Provide the number of lines in the records that hold the string "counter", without any other words.

(Dataset items)
[Start of section]

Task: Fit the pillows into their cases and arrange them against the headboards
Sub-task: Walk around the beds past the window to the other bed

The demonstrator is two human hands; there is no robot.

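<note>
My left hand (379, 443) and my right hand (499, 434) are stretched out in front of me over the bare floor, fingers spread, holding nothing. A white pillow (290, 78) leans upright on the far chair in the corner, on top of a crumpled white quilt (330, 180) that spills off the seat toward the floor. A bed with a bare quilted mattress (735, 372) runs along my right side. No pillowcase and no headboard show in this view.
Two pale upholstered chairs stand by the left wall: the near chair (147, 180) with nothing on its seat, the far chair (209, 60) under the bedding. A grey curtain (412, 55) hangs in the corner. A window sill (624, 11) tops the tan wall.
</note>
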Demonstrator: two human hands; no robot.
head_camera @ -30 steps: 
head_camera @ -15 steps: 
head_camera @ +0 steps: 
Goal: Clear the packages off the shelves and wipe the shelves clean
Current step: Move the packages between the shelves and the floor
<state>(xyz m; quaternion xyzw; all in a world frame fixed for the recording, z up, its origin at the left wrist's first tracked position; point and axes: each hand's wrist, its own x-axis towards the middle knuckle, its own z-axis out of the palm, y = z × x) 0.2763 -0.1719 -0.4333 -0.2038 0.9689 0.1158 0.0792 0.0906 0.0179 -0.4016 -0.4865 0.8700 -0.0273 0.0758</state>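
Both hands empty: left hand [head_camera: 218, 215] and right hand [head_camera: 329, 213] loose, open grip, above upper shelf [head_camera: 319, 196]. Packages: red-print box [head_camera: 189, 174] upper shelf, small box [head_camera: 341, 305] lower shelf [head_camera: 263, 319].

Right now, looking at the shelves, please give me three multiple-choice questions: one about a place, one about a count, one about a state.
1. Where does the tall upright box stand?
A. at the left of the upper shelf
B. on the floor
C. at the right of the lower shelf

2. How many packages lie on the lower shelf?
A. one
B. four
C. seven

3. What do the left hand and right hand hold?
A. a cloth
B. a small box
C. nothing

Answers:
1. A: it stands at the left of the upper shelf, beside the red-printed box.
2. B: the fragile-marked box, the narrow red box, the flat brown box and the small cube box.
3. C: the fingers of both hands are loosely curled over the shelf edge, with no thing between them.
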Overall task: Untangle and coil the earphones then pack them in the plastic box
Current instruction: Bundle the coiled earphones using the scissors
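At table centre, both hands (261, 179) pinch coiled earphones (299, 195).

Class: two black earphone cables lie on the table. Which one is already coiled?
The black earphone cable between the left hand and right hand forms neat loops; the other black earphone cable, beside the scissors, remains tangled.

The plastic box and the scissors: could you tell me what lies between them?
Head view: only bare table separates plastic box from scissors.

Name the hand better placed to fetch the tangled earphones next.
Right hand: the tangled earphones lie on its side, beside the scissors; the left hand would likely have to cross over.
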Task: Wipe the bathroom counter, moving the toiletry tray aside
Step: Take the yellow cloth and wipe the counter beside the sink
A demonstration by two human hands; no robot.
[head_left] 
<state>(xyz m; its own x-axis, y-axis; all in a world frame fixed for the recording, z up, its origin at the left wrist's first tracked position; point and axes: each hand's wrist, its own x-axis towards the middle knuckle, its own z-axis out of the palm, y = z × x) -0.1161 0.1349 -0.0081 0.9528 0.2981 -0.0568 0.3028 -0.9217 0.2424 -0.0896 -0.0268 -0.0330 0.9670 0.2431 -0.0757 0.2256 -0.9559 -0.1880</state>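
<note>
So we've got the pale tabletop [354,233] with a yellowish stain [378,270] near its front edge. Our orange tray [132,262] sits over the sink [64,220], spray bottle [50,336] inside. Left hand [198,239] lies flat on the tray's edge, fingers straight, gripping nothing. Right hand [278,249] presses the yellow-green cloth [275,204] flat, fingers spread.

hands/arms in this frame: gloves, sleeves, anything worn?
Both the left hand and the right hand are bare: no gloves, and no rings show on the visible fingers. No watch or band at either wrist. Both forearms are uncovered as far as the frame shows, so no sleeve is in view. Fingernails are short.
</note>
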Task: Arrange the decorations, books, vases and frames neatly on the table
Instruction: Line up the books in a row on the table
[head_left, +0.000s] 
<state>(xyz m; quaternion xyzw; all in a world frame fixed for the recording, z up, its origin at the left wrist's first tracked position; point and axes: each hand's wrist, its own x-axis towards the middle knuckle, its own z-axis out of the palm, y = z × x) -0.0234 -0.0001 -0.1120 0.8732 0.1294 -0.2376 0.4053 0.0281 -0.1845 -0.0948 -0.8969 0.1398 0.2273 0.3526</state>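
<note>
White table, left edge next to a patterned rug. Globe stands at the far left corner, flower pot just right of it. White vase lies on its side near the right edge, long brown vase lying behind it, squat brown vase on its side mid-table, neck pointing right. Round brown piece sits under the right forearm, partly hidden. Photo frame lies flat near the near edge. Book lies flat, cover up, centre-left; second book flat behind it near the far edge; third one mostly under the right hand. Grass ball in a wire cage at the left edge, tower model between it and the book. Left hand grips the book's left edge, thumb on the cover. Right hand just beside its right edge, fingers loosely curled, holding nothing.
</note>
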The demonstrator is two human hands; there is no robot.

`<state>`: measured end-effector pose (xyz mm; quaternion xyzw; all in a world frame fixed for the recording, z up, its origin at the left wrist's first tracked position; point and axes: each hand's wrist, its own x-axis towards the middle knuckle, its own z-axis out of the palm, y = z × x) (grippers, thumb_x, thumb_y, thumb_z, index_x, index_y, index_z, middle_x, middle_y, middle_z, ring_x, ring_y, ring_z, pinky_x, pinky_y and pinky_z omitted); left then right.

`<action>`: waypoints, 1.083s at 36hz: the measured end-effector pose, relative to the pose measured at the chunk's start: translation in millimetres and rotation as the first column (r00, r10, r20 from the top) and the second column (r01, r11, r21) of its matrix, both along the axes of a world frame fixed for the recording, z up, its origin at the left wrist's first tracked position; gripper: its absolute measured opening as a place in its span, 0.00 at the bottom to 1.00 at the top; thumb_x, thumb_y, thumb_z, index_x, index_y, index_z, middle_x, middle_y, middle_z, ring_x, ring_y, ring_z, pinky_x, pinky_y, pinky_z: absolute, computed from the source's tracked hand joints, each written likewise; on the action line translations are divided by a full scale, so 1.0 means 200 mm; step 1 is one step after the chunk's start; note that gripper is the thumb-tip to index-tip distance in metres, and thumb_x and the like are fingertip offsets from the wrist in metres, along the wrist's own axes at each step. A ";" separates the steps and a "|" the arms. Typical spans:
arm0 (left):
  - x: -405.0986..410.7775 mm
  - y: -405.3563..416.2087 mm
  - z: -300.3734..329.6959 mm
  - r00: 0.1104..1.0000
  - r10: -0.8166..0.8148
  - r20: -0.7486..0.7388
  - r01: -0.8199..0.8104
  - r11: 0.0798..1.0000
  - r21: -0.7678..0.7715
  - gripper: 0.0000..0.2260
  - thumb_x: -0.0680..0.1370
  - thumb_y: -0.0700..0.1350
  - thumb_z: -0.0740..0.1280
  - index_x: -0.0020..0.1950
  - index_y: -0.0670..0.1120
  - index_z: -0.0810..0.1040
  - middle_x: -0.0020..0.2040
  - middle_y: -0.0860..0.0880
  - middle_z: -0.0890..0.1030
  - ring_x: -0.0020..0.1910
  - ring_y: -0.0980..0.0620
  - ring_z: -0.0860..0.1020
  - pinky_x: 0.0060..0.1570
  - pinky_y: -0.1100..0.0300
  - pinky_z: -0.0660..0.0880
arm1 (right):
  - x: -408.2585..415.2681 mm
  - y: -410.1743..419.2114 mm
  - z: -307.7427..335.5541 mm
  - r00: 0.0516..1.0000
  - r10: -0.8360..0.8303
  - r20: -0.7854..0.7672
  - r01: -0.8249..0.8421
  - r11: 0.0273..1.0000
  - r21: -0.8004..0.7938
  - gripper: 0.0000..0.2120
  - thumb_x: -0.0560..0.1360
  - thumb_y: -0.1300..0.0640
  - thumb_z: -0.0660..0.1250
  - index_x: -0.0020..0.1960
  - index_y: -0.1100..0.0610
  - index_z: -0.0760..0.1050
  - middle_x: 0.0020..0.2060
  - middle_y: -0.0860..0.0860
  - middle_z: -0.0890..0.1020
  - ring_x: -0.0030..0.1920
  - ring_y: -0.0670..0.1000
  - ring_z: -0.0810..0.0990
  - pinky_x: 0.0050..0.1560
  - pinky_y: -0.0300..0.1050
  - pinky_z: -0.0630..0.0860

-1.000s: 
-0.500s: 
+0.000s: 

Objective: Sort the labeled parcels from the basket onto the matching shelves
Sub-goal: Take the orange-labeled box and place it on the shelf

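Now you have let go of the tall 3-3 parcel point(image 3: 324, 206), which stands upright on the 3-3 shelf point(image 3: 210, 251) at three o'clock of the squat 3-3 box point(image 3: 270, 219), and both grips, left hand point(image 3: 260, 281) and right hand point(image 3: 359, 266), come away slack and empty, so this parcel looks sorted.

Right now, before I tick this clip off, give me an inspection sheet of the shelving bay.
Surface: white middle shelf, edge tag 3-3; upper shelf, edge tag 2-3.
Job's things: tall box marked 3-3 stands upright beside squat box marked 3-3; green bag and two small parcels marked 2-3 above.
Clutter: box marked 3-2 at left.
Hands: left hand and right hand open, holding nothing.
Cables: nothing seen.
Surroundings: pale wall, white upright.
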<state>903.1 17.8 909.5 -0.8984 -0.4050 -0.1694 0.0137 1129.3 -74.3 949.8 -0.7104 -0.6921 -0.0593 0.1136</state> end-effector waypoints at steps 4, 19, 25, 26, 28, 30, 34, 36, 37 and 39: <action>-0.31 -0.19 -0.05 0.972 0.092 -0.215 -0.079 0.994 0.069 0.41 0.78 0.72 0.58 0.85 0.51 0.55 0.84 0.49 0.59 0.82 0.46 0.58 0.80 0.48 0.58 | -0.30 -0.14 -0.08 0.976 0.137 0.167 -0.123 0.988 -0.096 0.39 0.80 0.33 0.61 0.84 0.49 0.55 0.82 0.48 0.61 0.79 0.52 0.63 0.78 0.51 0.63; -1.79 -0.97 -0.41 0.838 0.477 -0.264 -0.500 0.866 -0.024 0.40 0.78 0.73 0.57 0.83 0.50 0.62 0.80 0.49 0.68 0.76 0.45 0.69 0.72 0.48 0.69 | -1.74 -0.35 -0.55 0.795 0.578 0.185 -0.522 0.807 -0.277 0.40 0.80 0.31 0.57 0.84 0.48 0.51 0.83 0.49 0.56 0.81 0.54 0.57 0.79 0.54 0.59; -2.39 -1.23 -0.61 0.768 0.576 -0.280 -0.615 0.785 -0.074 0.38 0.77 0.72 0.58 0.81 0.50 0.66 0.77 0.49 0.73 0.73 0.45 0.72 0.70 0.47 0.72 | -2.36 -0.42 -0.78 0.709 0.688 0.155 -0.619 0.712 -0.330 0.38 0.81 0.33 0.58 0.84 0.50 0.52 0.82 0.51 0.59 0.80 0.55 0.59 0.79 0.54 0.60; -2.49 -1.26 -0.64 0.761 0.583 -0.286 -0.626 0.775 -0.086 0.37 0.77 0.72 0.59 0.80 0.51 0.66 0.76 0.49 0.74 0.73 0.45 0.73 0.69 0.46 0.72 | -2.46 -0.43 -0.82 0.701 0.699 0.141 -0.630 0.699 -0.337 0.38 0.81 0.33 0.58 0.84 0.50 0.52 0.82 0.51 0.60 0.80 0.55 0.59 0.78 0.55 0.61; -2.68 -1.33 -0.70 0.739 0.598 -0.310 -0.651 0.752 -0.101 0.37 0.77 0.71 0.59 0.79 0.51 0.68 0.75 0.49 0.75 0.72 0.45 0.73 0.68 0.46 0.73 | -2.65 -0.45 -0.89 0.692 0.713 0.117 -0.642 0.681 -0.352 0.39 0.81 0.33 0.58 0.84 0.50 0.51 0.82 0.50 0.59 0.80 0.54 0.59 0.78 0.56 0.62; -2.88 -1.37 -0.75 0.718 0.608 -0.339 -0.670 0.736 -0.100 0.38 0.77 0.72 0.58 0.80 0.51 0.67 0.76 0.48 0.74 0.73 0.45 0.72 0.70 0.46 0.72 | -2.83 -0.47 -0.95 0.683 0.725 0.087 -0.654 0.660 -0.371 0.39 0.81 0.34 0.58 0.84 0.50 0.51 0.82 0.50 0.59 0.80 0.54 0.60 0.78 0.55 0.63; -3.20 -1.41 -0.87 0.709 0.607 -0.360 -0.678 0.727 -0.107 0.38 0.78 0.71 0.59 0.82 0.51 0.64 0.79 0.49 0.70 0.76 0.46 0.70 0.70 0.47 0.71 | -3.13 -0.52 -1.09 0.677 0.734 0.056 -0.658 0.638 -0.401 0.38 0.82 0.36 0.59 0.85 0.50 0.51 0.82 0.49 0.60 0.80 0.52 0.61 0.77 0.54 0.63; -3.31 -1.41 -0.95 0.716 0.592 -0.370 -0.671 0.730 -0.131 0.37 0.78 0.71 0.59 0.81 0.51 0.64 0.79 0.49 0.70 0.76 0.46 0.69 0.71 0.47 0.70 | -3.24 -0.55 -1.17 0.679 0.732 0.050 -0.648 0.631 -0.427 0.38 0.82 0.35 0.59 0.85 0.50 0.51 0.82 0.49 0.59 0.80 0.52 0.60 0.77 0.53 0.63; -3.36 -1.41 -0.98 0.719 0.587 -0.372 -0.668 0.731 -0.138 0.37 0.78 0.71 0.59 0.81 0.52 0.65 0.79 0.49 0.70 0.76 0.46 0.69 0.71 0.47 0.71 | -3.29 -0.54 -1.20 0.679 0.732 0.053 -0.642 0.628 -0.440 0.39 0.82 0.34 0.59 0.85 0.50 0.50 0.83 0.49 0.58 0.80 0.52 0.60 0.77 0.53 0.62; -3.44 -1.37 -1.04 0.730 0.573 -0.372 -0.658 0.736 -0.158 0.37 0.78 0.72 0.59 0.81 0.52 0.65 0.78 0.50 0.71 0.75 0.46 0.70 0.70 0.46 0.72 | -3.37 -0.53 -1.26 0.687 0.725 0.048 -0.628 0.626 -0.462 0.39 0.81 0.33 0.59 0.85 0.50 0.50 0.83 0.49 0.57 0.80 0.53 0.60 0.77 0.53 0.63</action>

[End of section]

RESULT:
2